Arrancou, assim, o sorriso de todos e se despediu, alertando, subliminarmente, que precisamos conhecer quem somos, verdadeiramente.
Bira,
Eu conheço essa mulher da segunda foto. A do lado esquerdo. tirei uma foto com ela! Ela usava essa mesma roupa! kkkkk
Muito boa crônica e ótimo fechamento.
Tambem gostei muito do “só não tinha o que estava faltando”… na feira.
Pelos comentários do cronista, o Peru é bem mais parecido com o México, por onde dei umas andadas, do que com o Brasil, com a grande vantagem de não se ter a sensação de onipresença dos traficantes que se sente na expressão de medo e desconfiança “do povo mais povo” do México.
As mexicanas, também já estão pintando os seus lisos cabelos de louro e enganam até serem vistas de frente.
Que as peruanas não evoluam para esses maus costumes importados pelas mexicanas dos vizinhos EUA.
Uma amiga portuguesa, doutora em arqueometalurgia, disse-me certa vez que os índios brasileiros, diferentemente dos nativos do Peru e do México, por exemplo, eram muito atrasados e foram dos poucos povos no mundo que não tinham desenvolvido a metalurgia até os anos 1500’s.
Parabens ao cronista Ubiratan pela coragem com o “rafting” (a propósito, raft em inglês significa “bote salva-vidas”) e com a leveza e grande poder de captação do essencial em um texto bem agradável de ler.
Bira, tenho que conter-me ao comentar o que me chama atenção, para não me alongar, nem me tornar demasiado repetitivo.
O barulho, ou melhor, a falta dele! Porra, nós vivemos imersos em barulho aqui no Brasil. Em todos os locais, a propósito de qualquer coisa.

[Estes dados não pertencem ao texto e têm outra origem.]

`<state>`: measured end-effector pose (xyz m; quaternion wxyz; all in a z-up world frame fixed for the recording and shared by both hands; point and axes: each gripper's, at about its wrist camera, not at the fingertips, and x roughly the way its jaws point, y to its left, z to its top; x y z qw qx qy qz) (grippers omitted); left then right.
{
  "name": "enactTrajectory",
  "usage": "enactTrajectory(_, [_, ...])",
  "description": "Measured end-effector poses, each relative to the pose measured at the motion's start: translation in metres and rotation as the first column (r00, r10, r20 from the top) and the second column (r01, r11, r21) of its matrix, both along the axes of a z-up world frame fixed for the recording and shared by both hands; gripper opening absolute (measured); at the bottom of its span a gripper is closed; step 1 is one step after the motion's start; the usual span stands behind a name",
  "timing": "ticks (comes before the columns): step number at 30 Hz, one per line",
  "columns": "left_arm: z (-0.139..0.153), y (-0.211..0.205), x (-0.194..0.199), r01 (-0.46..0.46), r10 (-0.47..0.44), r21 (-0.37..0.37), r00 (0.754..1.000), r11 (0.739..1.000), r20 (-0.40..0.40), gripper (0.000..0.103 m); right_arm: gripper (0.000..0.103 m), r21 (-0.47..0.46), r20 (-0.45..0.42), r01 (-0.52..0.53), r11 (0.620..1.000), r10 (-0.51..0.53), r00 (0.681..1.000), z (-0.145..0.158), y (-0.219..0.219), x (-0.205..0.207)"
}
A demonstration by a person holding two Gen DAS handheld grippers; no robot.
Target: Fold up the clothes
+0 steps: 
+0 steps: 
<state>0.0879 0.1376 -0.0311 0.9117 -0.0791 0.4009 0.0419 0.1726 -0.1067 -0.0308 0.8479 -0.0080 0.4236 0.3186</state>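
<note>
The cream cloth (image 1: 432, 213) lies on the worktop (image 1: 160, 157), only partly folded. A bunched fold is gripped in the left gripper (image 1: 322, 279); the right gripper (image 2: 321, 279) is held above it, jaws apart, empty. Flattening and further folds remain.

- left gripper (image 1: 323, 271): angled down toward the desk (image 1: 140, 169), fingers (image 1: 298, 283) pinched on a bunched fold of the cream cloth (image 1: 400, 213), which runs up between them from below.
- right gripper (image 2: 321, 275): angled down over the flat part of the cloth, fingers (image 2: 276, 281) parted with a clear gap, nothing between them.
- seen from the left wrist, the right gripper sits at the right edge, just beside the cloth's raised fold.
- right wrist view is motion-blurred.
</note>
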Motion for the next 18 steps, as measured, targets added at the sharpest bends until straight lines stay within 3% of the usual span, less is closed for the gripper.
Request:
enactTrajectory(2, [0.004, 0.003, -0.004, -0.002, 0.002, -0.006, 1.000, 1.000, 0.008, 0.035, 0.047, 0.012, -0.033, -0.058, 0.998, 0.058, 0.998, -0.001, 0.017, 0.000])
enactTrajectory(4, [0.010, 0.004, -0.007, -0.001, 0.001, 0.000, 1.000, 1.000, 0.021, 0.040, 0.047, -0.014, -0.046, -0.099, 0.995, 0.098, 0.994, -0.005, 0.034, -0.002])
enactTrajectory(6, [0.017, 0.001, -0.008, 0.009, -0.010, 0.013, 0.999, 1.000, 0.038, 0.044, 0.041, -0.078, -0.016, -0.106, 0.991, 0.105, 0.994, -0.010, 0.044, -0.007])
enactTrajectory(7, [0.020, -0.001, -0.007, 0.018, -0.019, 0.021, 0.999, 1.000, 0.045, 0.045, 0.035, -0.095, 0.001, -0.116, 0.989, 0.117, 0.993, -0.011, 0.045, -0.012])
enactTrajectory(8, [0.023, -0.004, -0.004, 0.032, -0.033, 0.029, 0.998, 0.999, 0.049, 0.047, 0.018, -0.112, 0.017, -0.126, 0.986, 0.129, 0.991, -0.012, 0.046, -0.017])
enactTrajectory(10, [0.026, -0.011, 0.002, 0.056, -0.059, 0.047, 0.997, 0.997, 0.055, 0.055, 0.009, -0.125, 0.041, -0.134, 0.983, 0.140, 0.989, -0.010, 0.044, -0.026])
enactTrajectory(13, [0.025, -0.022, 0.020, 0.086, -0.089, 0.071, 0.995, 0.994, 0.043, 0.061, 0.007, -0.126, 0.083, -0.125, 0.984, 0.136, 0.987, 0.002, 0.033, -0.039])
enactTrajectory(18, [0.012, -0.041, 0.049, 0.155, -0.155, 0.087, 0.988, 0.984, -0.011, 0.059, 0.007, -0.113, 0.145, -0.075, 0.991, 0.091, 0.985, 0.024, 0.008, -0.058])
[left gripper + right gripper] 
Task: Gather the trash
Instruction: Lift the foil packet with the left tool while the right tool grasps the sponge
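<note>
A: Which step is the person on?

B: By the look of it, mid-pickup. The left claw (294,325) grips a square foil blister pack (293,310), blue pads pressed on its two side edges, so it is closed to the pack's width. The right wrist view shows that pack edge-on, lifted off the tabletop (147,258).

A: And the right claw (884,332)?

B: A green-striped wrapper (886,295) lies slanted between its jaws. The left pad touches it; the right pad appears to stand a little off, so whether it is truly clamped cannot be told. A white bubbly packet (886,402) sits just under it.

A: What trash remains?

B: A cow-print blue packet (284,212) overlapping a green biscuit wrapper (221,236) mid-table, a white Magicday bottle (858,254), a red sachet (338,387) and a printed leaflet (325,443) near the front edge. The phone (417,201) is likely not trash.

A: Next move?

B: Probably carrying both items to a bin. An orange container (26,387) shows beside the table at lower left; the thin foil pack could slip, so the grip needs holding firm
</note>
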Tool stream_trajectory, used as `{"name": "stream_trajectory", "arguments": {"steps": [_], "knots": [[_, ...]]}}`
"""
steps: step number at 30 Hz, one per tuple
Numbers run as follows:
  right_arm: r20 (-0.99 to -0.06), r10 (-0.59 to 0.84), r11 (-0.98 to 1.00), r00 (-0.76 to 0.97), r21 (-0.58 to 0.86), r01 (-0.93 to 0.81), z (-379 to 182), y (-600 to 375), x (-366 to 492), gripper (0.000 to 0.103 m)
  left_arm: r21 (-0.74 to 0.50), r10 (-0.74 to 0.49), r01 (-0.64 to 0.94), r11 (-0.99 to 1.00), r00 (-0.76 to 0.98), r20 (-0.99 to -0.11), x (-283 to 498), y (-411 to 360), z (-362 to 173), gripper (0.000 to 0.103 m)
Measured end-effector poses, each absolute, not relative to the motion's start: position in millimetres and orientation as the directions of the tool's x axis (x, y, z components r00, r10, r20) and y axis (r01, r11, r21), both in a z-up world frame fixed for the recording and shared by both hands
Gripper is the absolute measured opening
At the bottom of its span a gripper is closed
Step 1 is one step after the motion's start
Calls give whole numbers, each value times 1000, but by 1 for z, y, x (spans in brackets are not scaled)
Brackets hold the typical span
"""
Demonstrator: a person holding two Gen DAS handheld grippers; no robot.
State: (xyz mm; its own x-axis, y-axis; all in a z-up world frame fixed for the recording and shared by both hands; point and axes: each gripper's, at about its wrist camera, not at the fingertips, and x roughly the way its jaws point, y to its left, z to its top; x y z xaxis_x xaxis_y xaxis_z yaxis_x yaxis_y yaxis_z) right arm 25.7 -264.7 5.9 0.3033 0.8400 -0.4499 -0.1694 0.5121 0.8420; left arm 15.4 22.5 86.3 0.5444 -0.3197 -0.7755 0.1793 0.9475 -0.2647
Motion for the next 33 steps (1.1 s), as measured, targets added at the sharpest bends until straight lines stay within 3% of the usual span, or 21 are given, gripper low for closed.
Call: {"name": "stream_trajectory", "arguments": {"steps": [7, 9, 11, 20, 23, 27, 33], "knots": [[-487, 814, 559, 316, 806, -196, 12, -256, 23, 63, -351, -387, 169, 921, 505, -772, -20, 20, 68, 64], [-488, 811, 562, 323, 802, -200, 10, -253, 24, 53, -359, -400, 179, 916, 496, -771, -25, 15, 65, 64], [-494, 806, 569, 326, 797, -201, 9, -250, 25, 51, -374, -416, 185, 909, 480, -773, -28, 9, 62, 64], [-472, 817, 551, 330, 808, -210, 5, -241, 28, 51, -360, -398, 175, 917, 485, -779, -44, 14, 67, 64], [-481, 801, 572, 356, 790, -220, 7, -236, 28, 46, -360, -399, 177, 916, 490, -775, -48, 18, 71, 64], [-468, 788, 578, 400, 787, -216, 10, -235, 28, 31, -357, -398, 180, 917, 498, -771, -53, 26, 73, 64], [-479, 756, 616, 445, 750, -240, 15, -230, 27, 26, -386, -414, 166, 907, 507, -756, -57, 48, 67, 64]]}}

Nem falo de qualidade, que isso tem larga margem de preferência individual, de subjetivismo. Falo do volume e da difusão absoluta.
Nunca percebi nada igual, em qualquer local em que tenha estado, excepto, é claro, aqui.
Olívia, ela lhe mandou lembranças! hahahaha Achei muito bacanas as roupas das peruanas.
Sidarta, obrigado pelas palavras gentis. Em Lima, os cabelos loiros já chegaram, infelizmente. Em Cusco, pelo menos, eu não os vi.
A herança dos peruanos pré-hispânicos é absurdamente impressionante. Não imagino que os índios brasileiros tenham conseguido conquistas e técnicas semelhantes.
Não sei se você conferiu os outros textos, mas comentamos que a sensação de insegurança inexiste no Peru. Não há qualquer receio de violência! Para mim, que não havia saído antes do Brasil, é uma sensação maravilhosa.
Para o “rafting” basta coragem para subir no bote, a correnteza faz o resto! Hahahaha Obrigado pela tradução.
Andrei, você está certo. A violência sonora que vivenciamos aqui é foda mesmo!